Carlos Barrero (left) and Scott Hardy from Whitsunday Regional Council and NQ Dry Tropics project officer Dan Hazelman (centre).

Determining how best to manage runoff on rural roads

Rural roads in the BBB directly serve thousands of rural and regional residents living along them. They provide essential market access for grazing properties, are the main access for major industries, and they play a major part in tourism, adding to the economic wealth of the region.

Roads are unnatural structures in the natural environment, and are susceptible to erosion because they collect runoff from overland flow, as well as from rain falling on the road surface. 

Good road drainage and maintenance is the best way to combat water’s damaging influence – keeping water off, out of, and away from the road. 

The challenge rests in simultaneously preserving our roads and environment in a safe and cost-effective manner.

Whitsunday Regional Council Natural Resource Management Coordinator Scott Hardy

That’s why LDC has approached Whitsunday Regional Council (WRC) to work on a collaborative project to monitor the sediment difference between V bottom and flat bottom drains in the BBB catchment. 

The aim is to test the assumption that flat bottom drains provide water quality benefits, and lower maintenance costs.

With input from landholders and WRC council maintenance crew, several potential sites have been selected, a total of six drains to be monitored including three treatment and three control sites. 

Fruition Environmental has supplied the monitoring methodology, it includes:

  • Soil tests conducted at each site to obtain data about site factors that influence erosion.
  • Drone survey done to allow a DEM (Digital Elevation Model) of difference to be produced to quantify erosion volume at each site over the wet season. It will also allow cross-sections to be derived to estimate discharge at the sample location, and to get basic information relevant to the USLE (Universal Soil Loss Equation) equation.
  • Photo reference points collected to allow repeat monitoring photos.
  • Two rising stage samplers installed at each site. The intention is to take up to three sample collections during the wet season to be analysed for sediment sample concentration and particle size distribution. This will show what concentration and particle size is moving during rainfall events. TropWATER will analyse the water samples. Fruition Environmental will collate and report the findings.

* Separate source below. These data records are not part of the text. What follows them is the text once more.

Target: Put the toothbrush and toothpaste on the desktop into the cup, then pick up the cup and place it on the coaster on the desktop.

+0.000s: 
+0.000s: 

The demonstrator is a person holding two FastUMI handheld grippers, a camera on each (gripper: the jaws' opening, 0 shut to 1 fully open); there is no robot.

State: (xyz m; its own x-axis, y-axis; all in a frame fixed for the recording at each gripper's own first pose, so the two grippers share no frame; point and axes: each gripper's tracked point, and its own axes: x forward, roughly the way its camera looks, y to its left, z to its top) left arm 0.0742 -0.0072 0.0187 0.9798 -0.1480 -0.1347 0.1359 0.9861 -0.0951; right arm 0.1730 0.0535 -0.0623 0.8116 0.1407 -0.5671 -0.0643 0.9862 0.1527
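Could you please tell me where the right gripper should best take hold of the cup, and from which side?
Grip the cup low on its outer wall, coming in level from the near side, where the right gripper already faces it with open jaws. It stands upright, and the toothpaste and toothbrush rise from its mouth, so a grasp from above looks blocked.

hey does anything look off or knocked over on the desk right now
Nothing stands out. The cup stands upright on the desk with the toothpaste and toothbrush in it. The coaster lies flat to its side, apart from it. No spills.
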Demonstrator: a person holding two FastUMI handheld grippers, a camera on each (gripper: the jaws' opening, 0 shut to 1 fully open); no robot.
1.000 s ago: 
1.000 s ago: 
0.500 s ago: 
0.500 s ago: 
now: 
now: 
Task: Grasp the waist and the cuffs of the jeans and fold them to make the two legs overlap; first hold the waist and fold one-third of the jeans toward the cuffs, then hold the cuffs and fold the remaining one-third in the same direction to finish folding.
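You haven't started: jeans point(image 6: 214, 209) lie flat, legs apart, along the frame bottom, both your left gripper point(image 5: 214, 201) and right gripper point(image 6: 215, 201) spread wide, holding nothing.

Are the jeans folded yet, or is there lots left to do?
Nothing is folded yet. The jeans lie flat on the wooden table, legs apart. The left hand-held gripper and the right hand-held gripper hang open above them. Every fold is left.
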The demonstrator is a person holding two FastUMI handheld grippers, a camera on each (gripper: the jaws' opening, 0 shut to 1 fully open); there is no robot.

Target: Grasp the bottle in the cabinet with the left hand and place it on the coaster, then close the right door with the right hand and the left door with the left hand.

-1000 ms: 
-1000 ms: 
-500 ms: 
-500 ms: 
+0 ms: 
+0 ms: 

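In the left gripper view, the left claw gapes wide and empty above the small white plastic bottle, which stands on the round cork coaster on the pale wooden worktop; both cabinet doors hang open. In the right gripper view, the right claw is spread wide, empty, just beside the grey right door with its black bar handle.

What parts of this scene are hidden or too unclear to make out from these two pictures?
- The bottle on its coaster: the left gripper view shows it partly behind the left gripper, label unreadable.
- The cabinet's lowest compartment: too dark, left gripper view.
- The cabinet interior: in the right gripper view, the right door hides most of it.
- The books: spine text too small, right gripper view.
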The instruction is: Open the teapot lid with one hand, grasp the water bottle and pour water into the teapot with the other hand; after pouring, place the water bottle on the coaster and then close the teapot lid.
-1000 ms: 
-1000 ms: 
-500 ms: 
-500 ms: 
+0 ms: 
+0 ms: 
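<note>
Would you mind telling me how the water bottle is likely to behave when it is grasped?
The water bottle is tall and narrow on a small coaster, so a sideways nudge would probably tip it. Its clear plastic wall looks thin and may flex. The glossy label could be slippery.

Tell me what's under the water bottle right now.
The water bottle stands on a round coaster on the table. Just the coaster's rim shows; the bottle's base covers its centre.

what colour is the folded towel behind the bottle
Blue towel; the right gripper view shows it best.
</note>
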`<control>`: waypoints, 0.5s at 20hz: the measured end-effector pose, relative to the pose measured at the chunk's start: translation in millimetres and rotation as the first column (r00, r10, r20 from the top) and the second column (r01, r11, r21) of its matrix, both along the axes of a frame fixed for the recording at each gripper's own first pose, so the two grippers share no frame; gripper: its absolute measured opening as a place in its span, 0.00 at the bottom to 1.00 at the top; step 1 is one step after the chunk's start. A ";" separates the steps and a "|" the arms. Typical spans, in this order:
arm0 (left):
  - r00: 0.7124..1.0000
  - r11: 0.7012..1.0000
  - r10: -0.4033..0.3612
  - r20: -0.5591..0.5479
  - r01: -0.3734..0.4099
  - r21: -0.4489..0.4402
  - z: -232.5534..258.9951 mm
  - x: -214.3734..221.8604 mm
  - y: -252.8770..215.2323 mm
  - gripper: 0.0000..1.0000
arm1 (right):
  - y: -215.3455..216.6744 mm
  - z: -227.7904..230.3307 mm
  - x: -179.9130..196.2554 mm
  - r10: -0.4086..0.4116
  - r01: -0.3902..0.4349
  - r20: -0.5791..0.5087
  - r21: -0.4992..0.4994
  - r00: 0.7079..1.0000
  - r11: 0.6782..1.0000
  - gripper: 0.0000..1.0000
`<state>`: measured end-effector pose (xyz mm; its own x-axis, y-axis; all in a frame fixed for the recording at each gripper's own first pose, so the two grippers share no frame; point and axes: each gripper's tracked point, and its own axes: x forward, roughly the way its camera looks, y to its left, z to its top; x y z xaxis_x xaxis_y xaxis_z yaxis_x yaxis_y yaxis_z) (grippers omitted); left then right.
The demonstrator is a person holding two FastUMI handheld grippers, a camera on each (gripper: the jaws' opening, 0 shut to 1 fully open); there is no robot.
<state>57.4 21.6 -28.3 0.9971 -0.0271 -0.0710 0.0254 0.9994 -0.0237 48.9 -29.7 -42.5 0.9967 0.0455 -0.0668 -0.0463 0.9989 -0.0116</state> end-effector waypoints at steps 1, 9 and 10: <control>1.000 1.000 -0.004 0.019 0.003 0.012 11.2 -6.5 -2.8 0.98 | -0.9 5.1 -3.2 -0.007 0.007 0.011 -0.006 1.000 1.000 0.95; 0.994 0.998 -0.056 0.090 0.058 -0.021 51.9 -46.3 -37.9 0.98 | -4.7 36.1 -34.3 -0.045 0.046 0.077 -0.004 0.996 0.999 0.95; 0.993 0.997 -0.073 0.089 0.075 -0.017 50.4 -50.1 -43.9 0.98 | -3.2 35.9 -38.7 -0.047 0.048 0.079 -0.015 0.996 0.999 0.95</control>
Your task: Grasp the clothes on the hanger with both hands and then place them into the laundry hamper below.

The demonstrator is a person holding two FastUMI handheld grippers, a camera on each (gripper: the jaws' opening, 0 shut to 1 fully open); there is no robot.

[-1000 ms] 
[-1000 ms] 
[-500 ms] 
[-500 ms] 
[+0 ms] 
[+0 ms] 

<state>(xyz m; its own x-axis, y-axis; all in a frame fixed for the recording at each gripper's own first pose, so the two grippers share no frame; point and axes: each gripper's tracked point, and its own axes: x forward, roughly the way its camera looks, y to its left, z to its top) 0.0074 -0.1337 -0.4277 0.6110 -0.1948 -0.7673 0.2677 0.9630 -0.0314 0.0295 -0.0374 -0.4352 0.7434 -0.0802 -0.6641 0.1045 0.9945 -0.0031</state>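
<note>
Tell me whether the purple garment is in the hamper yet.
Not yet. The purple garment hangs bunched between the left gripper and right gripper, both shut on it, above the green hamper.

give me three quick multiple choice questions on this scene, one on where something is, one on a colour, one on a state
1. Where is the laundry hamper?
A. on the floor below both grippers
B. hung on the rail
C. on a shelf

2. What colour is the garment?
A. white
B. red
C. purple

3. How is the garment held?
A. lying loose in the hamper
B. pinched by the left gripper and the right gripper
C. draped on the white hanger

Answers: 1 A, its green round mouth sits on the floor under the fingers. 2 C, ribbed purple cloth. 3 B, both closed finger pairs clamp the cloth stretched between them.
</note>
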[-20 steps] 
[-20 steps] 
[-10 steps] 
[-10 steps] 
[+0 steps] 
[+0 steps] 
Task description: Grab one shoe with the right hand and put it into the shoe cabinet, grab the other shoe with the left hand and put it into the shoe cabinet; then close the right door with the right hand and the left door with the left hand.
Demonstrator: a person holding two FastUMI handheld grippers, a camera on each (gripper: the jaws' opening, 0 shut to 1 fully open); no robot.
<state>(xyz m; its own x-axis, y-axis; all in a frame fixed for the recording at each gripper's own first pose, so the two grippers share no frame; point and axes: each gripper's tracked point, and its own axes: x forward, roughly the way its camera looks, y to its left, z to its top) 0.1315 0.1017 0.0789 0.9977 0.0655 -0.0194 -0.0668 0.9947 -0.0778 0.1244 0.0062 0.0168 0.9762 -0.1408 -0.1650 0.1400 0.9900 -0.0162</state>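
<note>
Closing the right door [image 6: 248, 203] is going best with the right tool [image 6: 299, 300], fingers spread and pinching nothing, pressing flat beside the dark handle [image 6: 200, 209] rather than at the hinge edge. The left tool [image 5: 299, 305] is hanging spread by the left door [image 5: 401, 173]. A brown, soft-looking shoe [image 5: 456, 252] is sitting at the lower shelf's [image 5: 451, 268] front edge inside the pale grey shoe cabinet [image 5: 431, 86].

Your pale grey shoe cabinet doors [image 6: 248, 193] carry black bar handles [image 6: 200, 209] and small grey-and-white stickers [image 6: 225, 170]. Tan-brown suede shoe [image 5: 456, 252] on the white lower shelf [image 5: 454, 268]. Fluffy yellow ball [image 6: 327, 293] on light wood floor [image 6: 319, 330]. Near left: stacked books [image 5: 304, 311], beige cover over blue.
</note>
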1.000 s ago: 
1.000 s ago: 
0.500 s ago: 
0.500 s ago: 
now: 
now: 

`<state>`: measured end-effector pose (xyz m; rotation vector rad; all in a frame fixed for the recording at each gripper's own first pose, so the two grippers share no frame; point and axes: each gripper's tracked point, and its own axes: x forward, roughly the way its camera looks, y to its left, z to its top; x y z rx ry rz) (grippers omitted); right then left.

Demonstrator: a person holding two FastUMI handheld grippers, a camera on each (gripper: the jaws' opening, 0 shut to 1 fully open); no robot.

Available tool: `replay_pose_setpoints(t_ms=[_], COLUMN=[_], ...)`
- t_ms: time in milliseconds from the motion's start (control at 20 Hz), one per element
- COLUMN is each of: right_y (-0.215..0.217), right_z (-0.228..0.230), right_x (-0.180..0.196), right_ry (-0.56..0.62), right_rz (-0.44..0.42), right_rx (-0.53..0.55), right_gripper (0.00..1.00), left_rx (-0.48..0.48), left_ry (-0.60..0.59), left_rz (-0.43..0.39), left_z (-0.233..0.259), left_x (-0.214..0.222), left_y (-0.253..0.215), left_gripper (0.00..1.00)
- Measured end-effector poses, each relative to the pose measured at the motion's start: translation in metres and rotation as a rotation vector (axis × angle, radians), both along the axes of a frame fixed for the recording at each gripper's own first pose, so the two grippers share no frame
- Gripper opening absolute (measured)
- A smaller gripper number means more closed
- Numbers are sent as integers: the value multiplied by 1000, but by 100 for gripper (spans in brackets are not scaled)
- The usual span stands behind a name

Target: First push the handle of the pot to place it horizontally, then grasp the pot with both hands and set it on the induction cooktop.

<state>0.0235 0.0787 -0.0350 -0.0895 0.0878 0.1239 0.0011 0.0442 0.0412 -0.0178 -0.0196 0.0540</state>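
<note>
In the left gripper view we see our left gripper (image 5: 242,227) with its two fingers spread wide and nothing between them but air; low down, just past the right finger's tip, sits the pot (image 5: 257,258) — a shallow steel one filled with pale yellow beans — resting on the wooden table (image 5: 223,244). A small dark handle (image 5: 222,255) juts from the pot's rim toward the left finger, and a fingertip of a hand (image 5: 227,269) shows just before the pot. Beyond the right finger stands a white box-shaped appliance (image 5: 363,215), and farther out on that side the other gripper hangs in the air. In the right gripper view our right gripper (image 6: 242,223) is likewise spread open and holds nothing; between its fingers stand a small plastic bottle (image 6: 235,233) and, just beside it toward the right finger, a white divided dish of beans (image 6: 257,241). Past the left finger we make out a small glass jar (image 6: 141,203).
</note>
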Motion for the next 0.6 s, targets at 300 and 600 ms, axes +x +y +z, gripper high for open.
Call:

The LDC project and WRC are in discussions on how best to progress this important project.

Erosion is a problem for everybody

Erosion isn’t just an issue for graziers. The LDC project aims to involve all land managers in the BBB, including mines, utilities and government departments.

Getting the whole community working together and learning from each other will help achieve better long-term land management and improved water quality in the BBB.

That is why the project has an activity area called ‘Influencing Other Land Managers’. This activity area encourages non-graziers who manage or use land in the BBB to get involved with the project so it can truly be a whole-of-catchment effort.

Although 92 per cent of the land in the BBB is used for grazing, other areas include national parks, state forests and coal mines. Four local councils operate in the catchment, which also features major infrastructure such as power transmission lines, rail lines and local and main roads.